Altice USA: A Company Analysis
Altice USA (NYSE:ATUS) is a company that specializes in providing a variety of services to customers, including broadband, pay television, telephony, and advertising. The company has several well-known brands under its umbrella such as Optimum, Suddenlink, News 12 Networks, and Cheddar News.
The quarter ending on May 3rd was a successful one for Altice USA as they reported $0.06 earnings per share (EPS), surpassing analysts’ expectation of $0.05 by $0.01. Despite having a negative return on equity of 17.57% and a net margin of 0.25%, the business generated revenue of $2.29 billion which is slightly less than analysts had predicted.
Compared to the same period last year when the firm earned $0.43 earnings per share and had revenue of $2.42 billion, this year’s Q1 earnings mark is down by about 5%. This drop in revenue may have been due to changes in consumer patterns during the Covid-19 pandemic.
Founded by Patrick Drahi in 2001, Altice USA has its headquarters in Long Island City, NY. It opened trading on Friday at $2.77 with a market cap of $1.26 billion. The firm’s P/E ratio stands at 6.60 while its P/E/G ratio is at 1.06 with a beta of 1.37.
This year has seen Altice USA struggle with falling stock prices with their fifty-two week high being $13.17 and the low being just below three dollars ($2.63). The current price trend for ATUS shows that it could continue to remain below support levels until there is an upward reversal or another catalyst comes into play.
In conclusion, Altice USA has sufficient brand recognition and consumer trust that ensures that business remains stable for the company. Although there have been fluctuations in stock prices, the steady acquisition of channels and partnerships sustained growth for Altice USA.
Altice USA Receives Boost in FY2024 Earnings Estimates from Analysts Amidst Varying Ratings and Investor Interest
Altice USA, Inc. (NYSE:ATUS) has recently received a boost in its FY2024 earnings per share estimates from KeyCorp investment analysts. B. Nispel has raised the per-share estimate from $0.41 to $0.50 for the year, while also estimating Altice USA’s Q4 2024 earnings at $0.17 EPS. This comes as several other research reports have been issued for the stock by major financial institutions.
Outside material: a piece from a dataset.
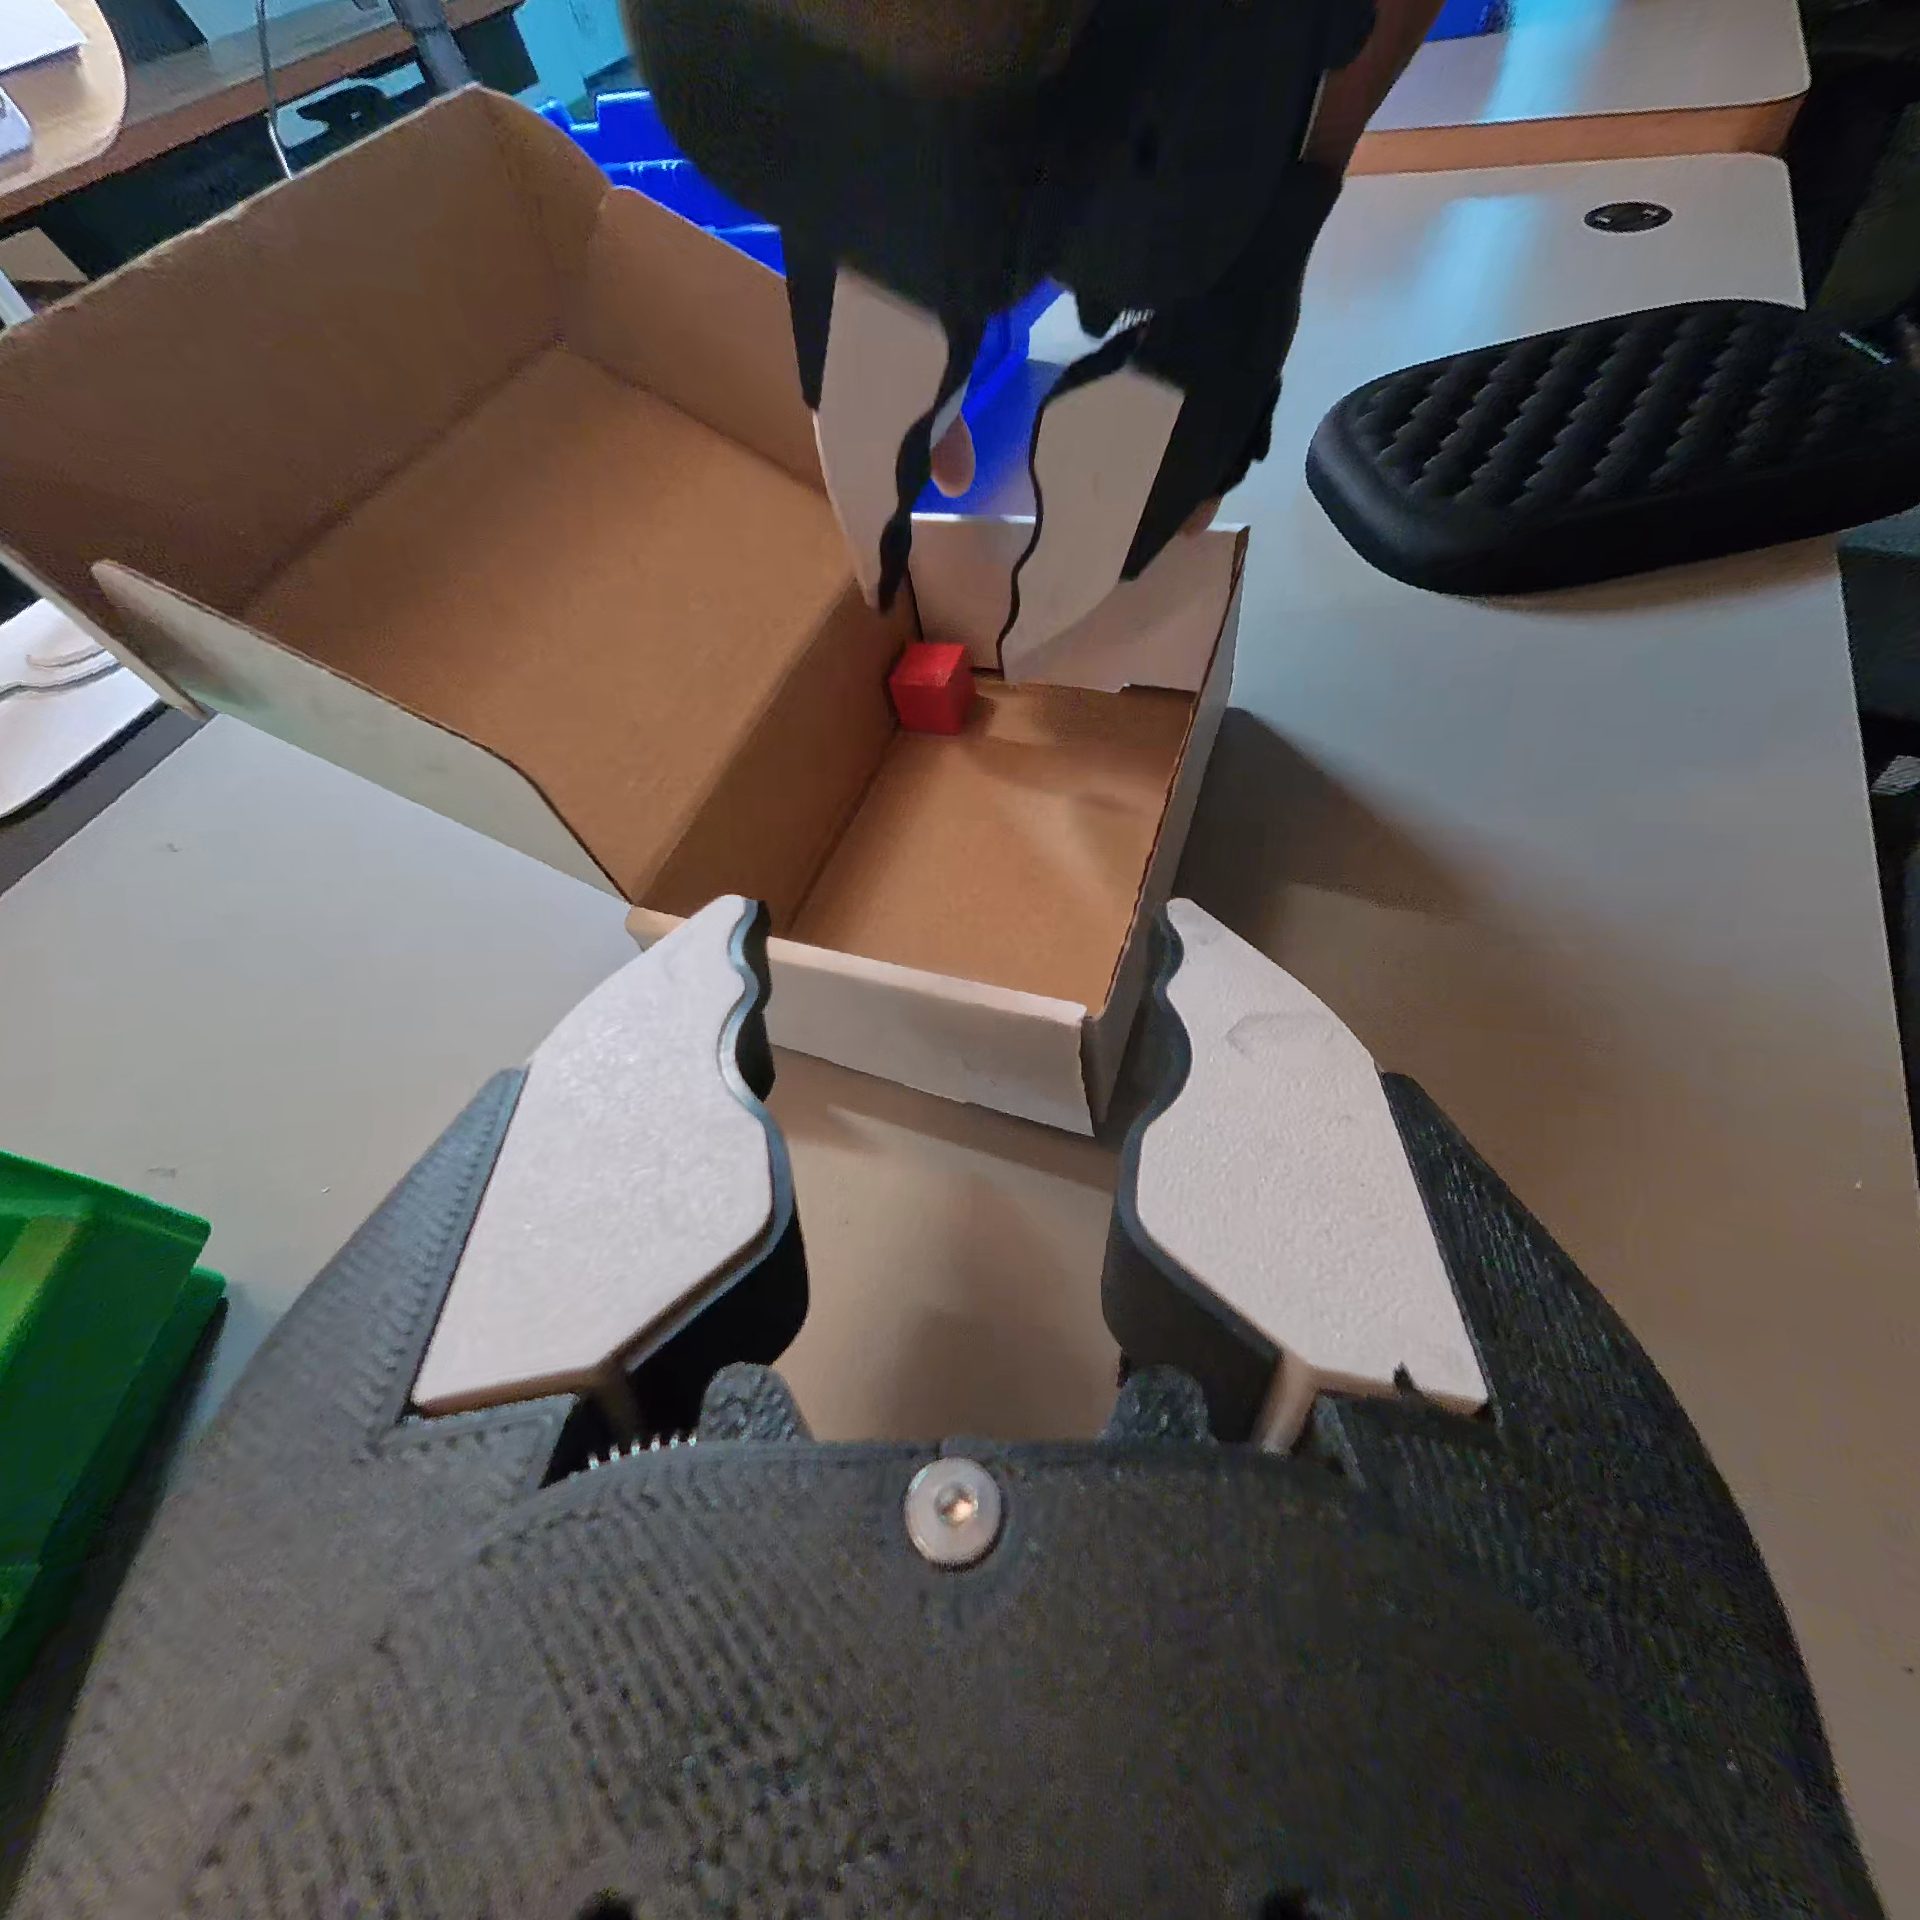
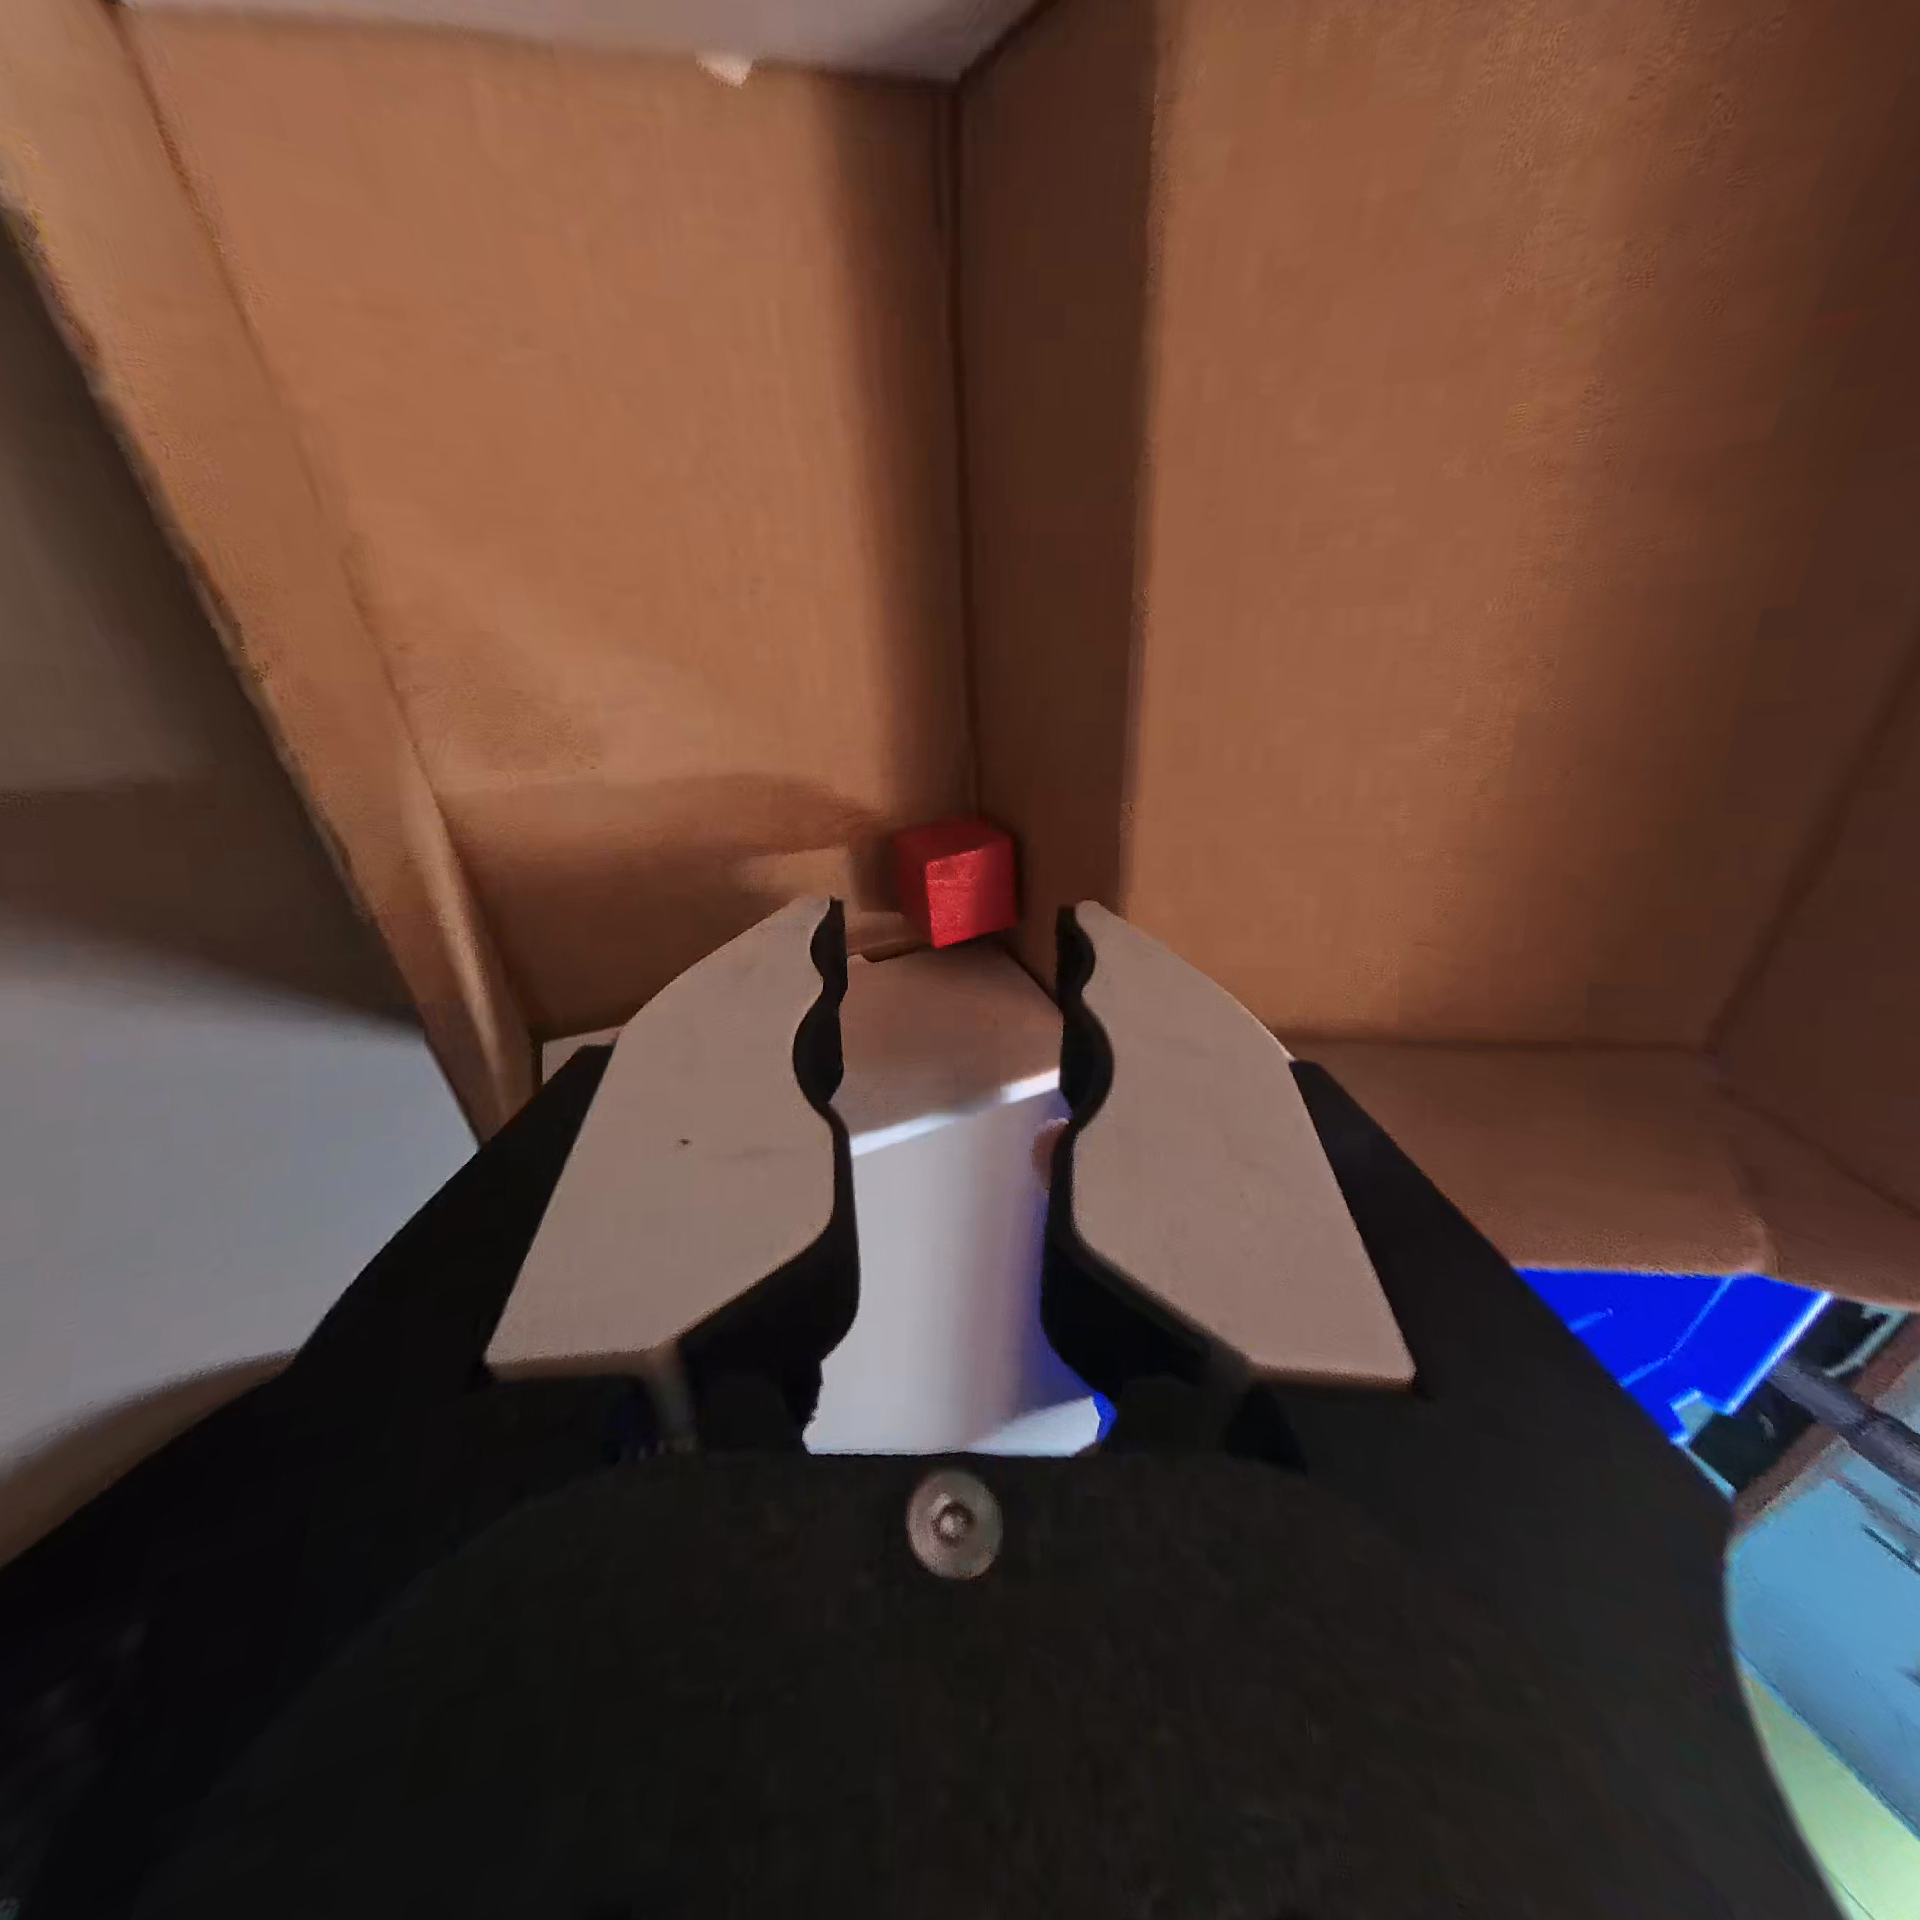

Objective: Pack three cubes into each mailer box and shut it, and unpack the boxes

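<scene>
One red cube [image 1: 932,686] sits in the far corner of the open mailer box [image 1: 935,1013]; both grippers' jaws parted, empty, right gripper [image 2: 948,940] above it; judged unpacking, next lower and close.

Left wrist view: low over the table [image 1: 312,987], facing the open mailer box [image 1: 935,997], close.
Right wrist view: opposite end, looking down inside.
Shared: red cube [image 1: 931,687] [image 2: 956,881].
</scene>
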`<act>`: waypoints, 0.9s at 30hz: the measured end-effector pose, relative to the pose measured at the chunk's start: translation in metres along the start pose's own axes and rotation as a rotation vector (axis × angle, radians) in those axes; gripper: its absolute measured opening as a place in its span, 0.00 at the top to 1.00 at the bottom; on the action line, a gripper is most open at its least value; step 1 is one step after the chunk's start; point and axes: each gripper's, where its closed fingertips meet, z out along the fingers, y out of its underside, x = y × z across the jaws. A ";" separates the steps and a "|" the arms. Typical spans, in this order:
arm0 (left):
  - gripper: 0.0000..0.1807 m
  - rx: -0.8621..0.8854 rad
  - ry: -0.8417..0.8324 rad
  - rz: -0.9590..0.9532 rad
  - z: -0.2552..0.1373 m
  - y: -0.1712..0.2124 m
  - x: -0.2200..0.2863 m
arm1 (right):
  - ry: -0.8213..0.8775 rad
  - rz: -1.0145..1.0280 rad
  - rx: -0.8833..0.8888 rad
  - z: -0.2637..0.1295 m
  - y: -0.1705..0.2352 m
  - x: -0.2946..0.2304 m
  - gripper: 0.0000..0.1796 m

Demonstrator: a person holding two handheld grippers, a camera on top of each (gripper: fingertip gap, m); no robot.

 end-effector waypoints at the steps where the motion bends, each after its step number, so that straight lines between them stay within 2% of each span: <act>1: 0.62 -0.002 0.001 0.002 0.000 0.000 0.000 | -0.013 -0.008 -0.030 0.005 0.001 -0.003 0.79; 7: 0.62 0.005 -0.002 0.008 -0.002 -0.001 0.000 | 0.002 -0.027 -0.182 0.016 0.006 -0.004 0.88; 12: 0.62 0.010 -0.005 0.025 -0.004 -0.003 0.002 | 0.042 -0.123 -0.275 0.019 0.007 -0.003 0.86; 18: 0.62 0.022 -0.009 0.039 -0.008 -0.006 0.001 | 0.046 -0.211 -0.311 0.021 0.002 -0.004 0.85; 23: 0.62 0.017 -0.006 0.036 -0.010 -0.005 0.000 | 0.114 -0.270 -0.359 0.025 0.005 0.001 0.90; 27: 0.62 0.009 0.001 0.036 -0.009 -0.003 0.001 | 0.085 -0.285 -0.329 0.021 -0.002 -0.006 0.92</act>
Analysts at Morgan Stanley recently dropped their price objective on shares of Altice USA from $4.00 to $3.00, while maintaining an “equal weight” rating on the stock in a report published on Thursday, April 20th. On Monday, TheStreet downgraded shares of Altice USA from “c-” to “d” in a research report. Cowen decreased their target price on Altice USA from $21.00 to $18.00 in a report filed on Thursday, February 23rd.
As of date, there have been one sell rating, ten hold ratings and three buy ratings for the company by major research firms with Bloomberg.com proposing that the company has an average rating of “Hold” with a consensus target price of $8.49.
Large investors have made changes to their positions in the stock lately with Bank of New York Mellon Corp growing its stake in Altice USA by 5.1% during the first quarter, owning 771,039 shares valued at $9,623,000 after acquiring another 37,677 shares during that period alone.
In conclusion, despite varying predictions and opinions about Altice USA’s future performance as well as shifts among large stakeholders in terms of their respective interests in investing in this leading multinational conglomerate holding company with focus on telecoms/media businesses and headquarter based out of Long Island City – we can hope continued progress towards growth for this firm!